Monday 20 July 2015
Singing is good for you
Researchers from the Royal College of Music have shown that listening to and performing music has a positive biological effect on mood and stress levels.
The findings follow a study carried out by the RCM’s Centre for Performance Science which included two high-profile public events at Cheltenham’s prestigious Music Festival in July and London’s Union Chapel in March.
At both events, researchers worked with renowned choral conductor and composer Eric Whitacre and a group of singers and audience members to explore the benefits and stresses of choir singing. Both performers and audience members submitted saliva samples, wore ECG monitors and completed a questionnaire, allowing CPS researchers to measure their heart rate and stress-related hormones.
The results indicate that listening to a concert leads to a decrease in stress hormones and negative mood states, while simultaneously increasing positive mood states. Meanwhile, performers experienced reduced levels of stress hormones in a low-stress rehearsal environment, with results also showing that the overall act of singing, whether in rehearsal or performance, had an inherently relaxing effect.

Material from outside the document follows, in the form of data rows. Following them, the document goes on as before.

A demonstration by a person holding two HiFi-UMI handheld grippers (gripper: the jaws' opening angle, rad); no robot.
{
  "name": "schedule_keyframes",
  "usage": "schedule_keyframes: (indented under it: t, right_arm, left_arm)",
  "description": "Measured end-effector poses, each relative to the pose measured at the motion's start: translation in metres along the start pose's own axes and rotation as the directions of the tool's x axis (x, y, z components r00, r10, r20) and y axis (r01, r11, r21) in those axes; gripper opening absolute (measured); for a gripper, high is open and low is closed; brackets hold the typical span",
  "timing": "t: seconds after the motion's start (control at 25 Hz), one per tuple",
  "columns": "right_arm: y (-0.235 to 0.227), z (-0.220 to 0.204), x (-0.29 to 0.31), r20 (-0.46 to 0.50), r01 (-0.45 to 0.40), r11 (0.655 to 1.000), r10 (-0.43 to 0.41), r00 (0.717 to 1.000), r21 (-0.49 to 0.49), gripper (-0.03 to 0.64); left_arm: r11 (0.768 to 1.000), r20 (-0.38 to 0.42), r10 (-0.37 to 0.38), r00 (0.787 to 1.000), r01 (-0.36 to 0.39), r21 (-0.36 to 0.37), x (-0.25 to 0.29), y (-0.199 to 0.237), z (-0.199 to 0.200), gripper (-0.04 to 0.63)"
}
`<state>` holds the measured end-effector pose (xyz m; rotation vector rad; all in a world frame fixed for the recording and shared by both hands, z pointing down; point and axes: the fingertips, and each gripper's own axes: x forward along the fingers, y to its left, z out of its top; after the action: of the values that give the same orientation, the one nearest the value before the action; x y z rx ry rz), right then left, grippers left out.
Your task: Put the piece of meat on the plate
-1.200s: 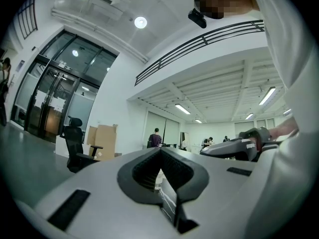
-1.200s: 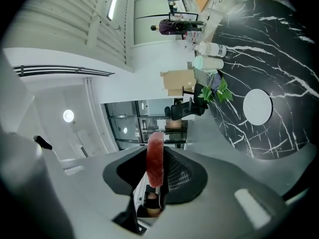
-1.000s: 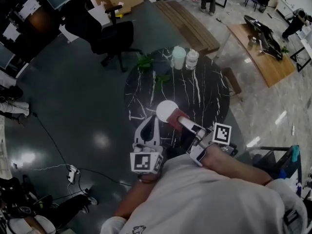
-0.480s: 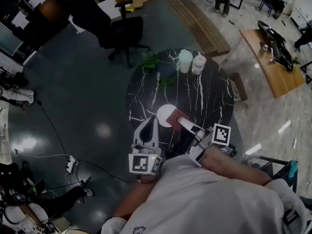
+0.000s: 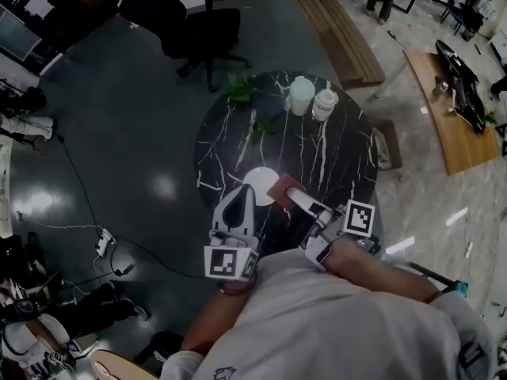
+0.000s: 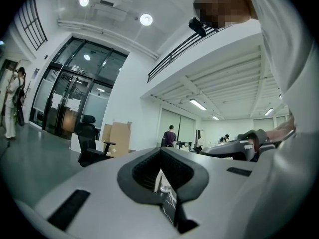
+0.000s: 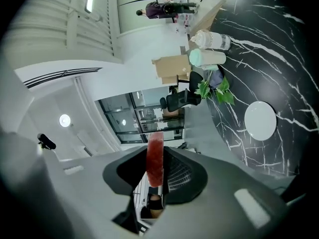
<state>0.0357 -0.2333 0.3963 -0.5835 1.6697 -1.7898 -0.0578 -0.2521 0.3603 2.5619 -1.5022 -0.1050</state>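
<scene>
On my left, the left gripper (image 5: 241,199) hovers over the near edge of the round black table (image 5: 337,157). Its jaws stand a little apart with nothing between them, and through the slit in the left gripper view I see only a strip of marbled tabletop. Just beyond its tips lies the white plate (image 5: 255,182), bare on the part I can see. At the plate's right rim is the piece of meat (image 5: 283,188), a flat red slab clamped in my right gripper (image 5: 294,199). The right gripper view shows it edge-on, pinched between the dark pads (image 7: 182,176) and sticking out past them. I am in the carrying step: the meat is lifted and brought up to the plate but not yet laid on it. From above it seems to overlap the rim. From the right gripper itself the plate sits off to one side of the line along the jaws, so I judge the slab is not yet properly over the middle. How high it hangs above the plate I cannot tell. Next I need to shift the right gripper a little left so the meat is over the centre, lower it until the slab rests flat, then part the jaws and draw back without dragging it off the rim.
</scene>
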Motion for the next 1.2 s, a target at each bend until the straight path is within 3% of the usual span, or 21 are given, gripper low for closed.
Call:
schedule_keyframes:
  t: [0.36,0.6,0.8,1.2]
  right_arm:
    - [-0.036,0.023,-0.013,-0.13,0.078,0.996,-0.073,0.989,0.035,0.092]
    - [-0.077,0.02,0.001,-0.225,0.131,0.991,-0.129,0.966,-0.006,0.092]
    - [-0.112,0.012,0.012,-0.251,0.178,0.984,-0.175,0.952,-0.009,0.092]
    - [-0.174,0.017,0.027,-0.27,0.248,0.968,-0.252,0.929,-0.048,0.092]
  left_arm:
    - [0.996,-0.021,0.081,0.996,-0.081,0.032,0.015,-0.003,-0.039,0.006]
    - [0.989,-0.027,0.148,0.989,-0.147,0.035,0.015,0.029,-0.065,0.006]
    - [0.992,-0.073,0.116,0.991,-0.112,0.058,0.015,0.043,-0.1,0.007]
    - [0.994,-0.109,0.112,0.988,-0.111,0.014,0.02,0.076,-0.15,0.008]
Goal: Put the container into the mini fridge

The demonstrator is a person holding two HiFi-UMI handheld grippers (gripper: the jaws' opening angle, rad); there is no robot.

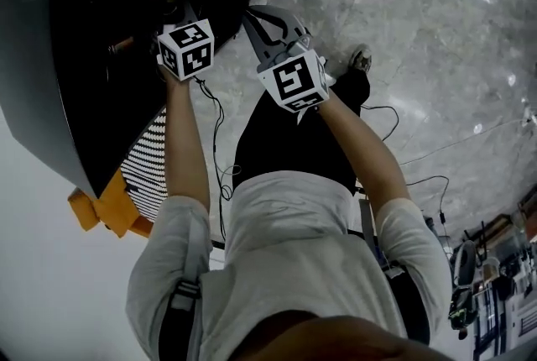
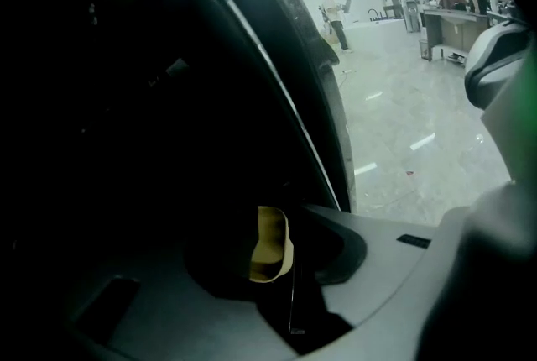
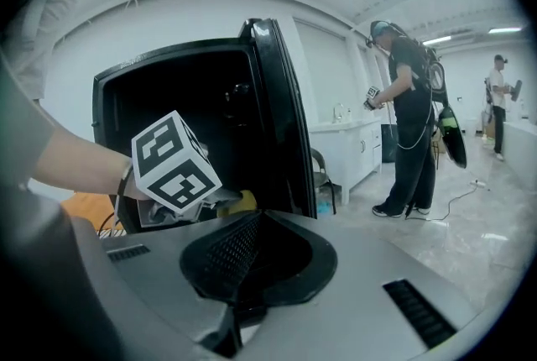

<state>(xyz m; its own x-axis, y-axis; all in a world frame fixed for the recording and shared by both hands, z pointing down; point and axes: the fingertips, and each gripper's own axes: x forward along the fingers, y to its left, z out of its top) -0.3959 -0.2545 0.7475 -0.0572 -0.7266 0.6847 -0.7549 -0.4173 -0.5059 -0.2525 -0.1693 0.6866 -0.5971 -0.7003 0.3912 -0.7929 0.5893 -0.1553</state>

Following the study at Union Chapel Aaron Williamon, Professor of Performance Science said: “This is the first time participation in a cultural event has been shown to have significant psychobiological effects, and the implications are hugely exciting, particularly when taking into account previous research by the Centre for Performance Science which links reduction in stress hormone activity with increases in immune function. This preliminary study provides several new avenues of further investigation of how making and experiencing music can impact on health and wellbeing.”
Since the announcement of these results, the study has received widespread press attention, with coverage in Gramophone, The Guardian, M-Magazine and Classical Source. In his article for The Times, Richard Morrison, having participated in the study at Union Chapel himself, was able to offer a unique and in-depth perspective on the research and results produced.